Akwaeke Emezi is an Igbo/Tamil writer, video artist, and speaker based in liminal spaces. Born in Umuahia and raised in Aba, Nigeria, Akwaeke holds two degrees, including an MPA from New York University. The Miles Morland Foundation recently awarded her a 2015 Morland Writing Scholarship for her second novel The Death of Vivek Oji, currently in progress. Her debut novel, Freshwater is forthcoming from Grove Atlantic in the winter of 2018.
Paul Cooper was born in South London and grew up in Cardiff, Wales. He was educated at the University of Warwick and the UEA, and after graduating he left for Sri Lanka to work as an English teacher, where he took time to explore the ruins both ancient and modern. He has written for magazines, websites and also worked as an archivist, editor and journalist. His first novel, River of Ink, is published by Bloomsbury, and he is currently working on a second.
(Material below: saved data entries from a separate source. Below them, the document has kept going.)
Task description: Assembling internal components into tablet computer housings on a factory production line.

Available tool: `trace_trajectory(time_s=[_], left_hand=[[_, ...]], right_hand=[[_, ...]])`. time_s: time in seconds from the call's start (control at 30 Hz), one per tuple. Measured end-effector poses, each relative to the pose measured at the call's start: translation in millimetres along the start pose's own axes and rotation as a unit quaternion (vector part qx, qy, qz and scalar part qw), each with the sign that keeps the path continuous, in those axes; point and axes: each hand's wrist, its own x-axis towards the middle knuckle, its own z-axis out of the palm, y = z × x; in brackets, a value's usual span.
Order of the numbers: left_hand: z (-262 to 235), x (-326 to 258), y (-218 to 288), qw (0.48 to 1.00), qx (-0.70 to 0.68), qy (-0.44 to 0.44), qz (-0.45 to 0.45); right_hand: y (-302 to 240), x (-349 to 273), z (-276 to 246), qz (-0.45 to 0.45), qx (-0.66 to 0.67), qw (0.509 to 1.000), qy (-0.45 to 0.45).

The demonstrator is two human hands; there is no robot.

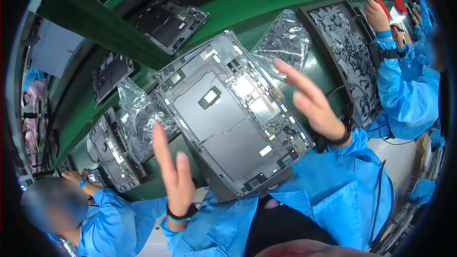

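Observation:
In front of me lies an opened laptop chassis (216,128), dark grey, with its circuit board (257,102), thin red wires and small parts showing. It is tilted on the bench, and another dark panel or chassis shows beneath it. My left hand (175,176) hovers off its near left edge, fingers stretched and nothing held. On the other side, my right hand (314,104) is raised beside the right edge, its fingers apart and empty. Neither hand appears to grip the chassis. A clear plastic bag (135,123) of dark small parts lies left of it.
Behind the chassis sits another clear bag (285,40) of dark parts, beside a black tray (340,43) full of dark pieces. More laptop chassis (171,21) lie on the green bench. A green post (109,28) crosses the left. Co-workers in blue sit on both sides.

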Motion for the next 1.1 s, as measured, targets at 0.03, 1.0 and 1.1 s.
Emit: trace_trajectory(time_s=[0.03,1.0,1.1], left_hand=[[7,-12,-2,0.997,-0.072,-0.007,-0.014],[-15,94,23,0.818,-0.564,0.029,0.11],[-58,153,-34,0.812,-0.555,0.176,-0.047]], right_hand=[[4,-11,3,-0.008,-0.028,0.998,-0.056],[-56,51,-3,0.0,0.208,0.977,0.05],[-12,123,-84,0.067,0.277,0.958,-0.024]])
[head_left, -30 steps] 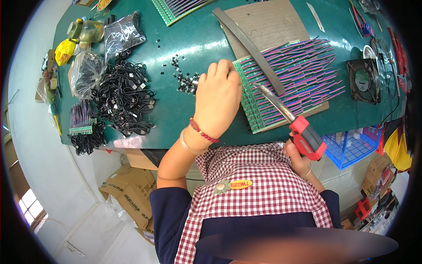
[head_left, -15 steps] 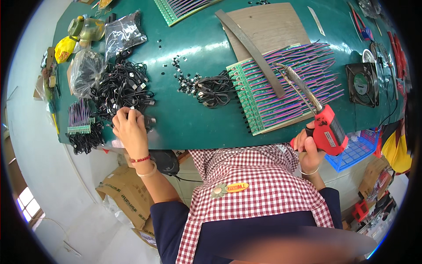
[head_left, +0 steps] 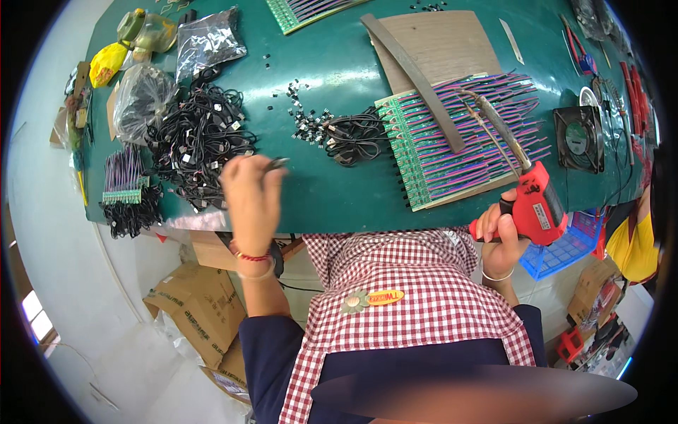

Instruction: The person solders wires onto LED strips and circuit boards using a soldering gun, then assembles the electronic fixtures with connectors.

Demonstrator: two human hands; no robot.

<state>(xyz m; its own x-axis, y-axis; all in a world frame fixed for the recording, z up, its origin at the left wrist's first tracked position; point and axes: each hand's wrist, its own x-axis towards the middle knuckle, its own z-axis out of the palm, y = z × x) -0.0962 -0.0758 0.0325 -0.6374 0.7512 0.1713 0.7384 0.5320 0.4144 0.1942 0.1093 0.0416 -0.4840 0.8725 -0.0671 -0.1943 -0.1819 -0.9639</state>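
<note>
A blurred dark piece, apparently a cable end [head_left: 278, 163], is pinched in the left hand's [head_left: 248, 198] grip. The green circuit-board panel [head_left: 406, 159] lies between two and three o'clock from it, nearer the right hand [head_left: 503, 230], which clasps a red soldering gun [head_left: 542, 206], long axis toward eleven o'clock.

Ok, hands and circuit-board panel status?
Left hand pinching small dark piece. Right hand gripping red-and-black soldering gun. Long flat grey bar lying across green, wired circuit-board panel.
</note>
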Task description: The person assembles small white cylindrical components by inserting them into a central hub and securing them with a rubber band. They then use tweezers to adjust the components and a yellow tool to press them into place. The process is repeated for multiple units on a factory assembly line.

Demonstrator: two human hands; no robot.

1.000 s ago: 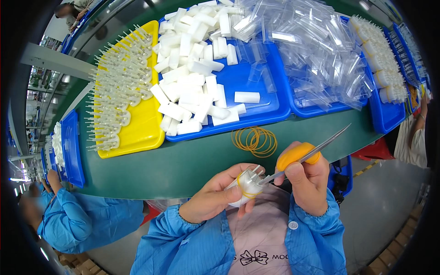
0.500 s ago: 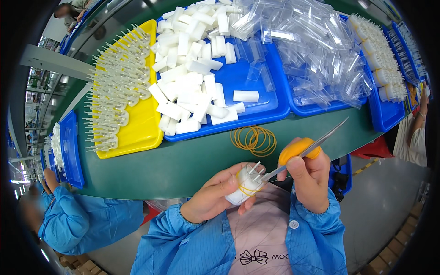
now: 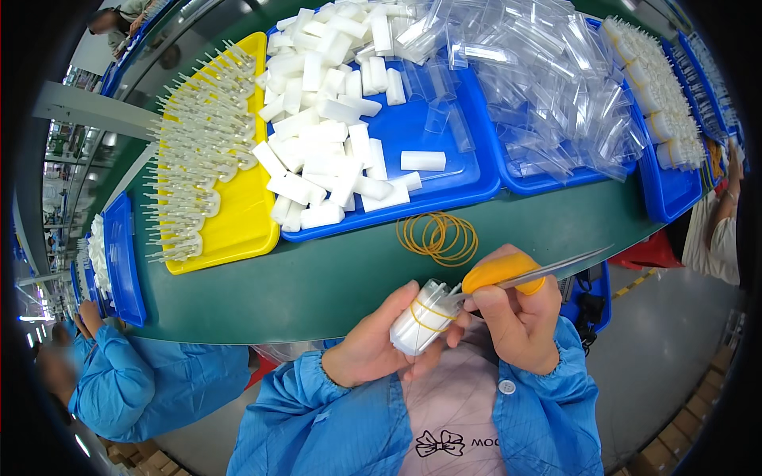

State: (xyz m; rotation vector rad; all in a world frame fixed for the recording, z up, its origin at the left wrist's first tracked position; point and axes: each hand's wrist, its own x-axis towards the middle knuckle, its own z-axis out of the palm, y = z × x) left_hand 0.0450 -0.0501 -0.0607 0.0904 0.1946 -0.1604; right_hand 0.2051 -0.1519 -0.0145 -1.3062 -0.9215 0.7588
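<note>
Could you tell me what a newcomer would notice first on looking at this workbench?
Probably the left hand at the near edge of the green table, gripping a white bundle bound with a yellow rubber band, while the right hand holds tweezers to it. Behind lie loose rubber bands, a blue tray heaped with white blocks, and a yellow tray of white pronged parts.

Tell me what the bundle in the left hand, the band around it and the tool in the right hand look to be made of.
Bundle: white, semi-clear pieces with a soft sheen, likely plastic.
Band: thin yellow loop drawn tight, like the loose rubber bands on the table, probably rubber.
Tool: slim grey reflective blades suggest metal tweezers; the orange finger cot looks like matte rubber.
</note>
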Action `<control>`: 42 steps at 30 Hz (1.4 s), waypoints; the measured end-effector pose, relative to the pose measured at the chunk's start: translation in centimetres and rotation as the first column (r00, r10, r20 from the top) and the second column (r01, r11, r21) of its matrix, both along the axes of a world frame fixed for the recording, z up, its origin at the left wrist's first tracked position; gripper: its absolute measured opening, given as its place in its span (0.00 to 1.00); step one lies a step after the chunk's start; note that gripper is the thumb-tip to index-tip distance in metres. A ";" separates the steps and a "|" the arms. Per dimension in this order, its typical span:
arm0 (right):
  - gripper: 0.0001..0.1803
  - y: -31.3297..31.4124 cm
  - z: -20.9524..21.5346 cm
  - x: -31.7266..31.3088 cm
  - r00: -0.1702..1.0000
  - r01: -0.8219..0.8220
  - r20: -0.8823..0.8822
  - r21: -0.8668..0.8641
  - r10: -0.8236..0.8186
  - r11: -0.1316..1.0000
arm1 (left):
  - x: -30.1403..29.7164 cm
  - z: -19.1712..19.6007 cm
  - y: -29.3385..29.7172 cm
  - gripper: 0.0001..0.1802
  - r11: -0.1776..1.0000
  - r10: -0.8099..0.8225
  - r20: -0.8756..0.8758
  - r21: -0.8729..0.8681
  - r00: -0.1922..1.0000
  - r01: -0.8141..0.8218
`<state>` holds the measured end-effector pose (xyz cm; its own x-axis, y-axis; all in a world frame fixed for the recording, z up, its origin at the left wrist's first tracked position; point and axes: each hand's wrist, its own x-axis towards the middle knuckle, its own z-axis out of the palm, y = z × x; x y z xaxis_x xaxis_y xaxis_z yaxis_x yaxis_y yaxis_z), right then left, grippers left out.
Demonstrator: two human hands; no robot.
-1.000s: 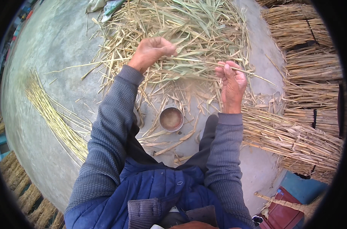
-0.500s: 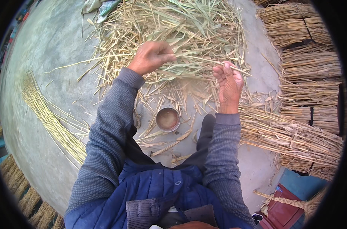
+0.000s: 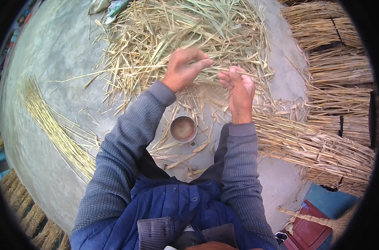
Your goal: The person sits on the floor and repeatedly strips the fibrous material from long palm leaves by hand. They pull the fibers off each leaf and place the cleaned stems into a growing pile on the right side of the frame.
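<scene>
A long thin reed stalk (image 3: pixel 131 68) runs left to right through both my hands, its thin end reaching out over the bare floor at left. My left hand (image 3: pixel 184 68) curls around the stalk, its thumb and forefinger bent toward each other with a small gap showing. Close by on the right, my right hand (image 3: pixel 239 89) pinches the stalk near its thicker end, palm turned up. Beneath them spreads a large heap of stripped leaves and husks (image 3: pixel 198 29). A round metal bowl (image 3: pixel 183 129) stands on the floor between my feet.
A loose bundle of thin peeled stalks (image 3: pixel 60 129) lies at left. At right lies a sheaf of unpeeled reeds (image 3: pixel 310 146), beside tied reed bundles (image 3: pixel 339 71). A hand broom (image 3: pixel 310 217) rests over a dark red object (image 3: pixel 306 233) at lower right. Concrete floor (image 3: pixel 60 50) surrounds the heap.
My left hand has moved right along the stalk, closer to my right hand, and its thumb and forefinger have loosened. My right hand has shifted slightly left.
</scene>
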<state>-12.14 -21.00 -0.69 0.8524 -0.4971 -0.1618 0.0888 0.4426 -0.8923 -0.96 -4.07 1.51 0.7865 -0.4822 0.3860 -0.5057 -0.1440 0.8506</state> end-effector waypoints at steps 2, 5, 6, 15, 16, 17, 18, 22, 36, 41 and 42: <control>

Vineetha Mokkil is the author of A Happy Place and Other Stories (HarperCollins, 2014), listed by The Telegraph as one of the ten best works of fiction of 2014. Her fiction has appeared in the Santa Fe Writers’ Journal, Quarterly Literary Review Singapore, Asian Cha, Bombay Review, The Missing Slate, and in Why We Don’t Talk, an anthology of short fiction. She is currently at work on a novel set in 1950s Tibet and contemporary India. She writes a monthly column for Litro magazine, USA. She has written for The Times of India, Open magazine, Asian Review of Books, and Tehelka.
Rob Keeley has been writing stories and plays since childhood and had his first magazine article published aged fifteen. He is the author of three collections of short stories and four novels for children, with a third novel following in 2016. His books for children have been longlisted for the International Rubery Book Award and the Bath Children's Novel Award, as well as nominated for the People's Book Prize. He has also written for Chain Gang and Newsjack for BBC Radio 7 (now BBC Radio 4 Extra), and has several magazine credits to his name, both fiction and non-fiction.
Vestal McIntyre is the author of the novel Lake Overturn and the story collection You Are Not the One – both Lambda Literary Award winners and New York Times Book Review Editors’ Choices. His work has appeared in Tin House, The Boston Review, Open City and several anthologies. Originally from Idaho, Vestal has lived in London for eight years where he writes and edits work on development economics.
Catherine McNamara grew up in Sydney, ran away to Paris at twenty-one to write, and ended up in West Africa running a bar. Her collection Pelt and Other Stories was long-listed for the Frank O’Connor Award and semi-finalist in the Hudson Prize. Her work has been Pushcart-nominated and published in the U.K., Europe and the U.S.A. Catherine lives in Italy.
Robbie Millen has been literary editor of The Times since 2013. Before that he was deputy comment editor, overseeing the opinion pages for more than a decade. He has also worked at The Daily Express (don't blame him; he was young and impressionable) and The Spectator.